## WHAT THE TASK REQUIRES
Which lines of the records below contain the string "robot"? Report each of them.

· · ·

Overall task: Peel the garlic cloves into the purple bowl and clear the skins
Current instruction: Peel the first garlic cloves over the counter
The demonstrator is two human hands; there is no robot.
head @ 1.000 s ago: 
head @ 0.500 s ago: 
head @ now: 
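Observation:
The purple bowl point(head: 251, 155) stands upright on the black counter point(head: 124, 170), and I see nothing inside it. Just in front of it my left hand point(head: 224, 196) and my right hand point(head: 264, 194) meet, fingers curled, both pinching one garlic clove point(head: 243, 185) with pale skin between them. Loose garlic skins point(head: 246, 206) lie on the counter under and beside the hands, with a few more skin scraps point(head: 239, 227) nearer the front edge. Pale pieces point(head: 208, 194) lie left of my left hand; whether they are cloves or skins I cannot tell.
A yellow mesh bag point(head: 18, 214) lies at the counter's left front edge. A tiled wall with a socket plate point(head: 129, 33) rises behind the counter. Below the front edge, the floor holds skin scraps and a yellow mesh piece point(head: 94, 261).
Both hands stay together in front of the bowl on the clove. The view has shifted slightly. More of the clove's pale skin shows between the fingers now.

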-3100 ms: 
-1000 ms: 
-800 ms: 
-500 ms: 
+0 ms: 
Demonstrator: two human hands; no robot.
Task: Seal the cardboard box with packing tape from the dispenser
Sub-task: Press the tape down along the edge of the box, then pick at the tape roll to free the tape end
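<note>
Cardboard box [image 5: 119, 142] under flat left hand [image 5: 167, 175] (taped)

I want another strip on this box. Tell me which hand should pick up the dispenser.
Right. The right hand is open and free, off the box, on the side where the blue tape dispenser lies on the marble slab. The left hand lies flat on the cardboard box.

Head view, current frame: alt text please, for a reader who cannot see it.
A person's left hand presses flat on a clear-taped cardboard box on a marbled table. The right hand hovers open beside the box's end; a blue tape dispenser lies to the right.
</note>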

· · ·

## RESPONSE
The demonstrator is two human hands; there is no robot.
Demonstrator: two human hands; no robot.

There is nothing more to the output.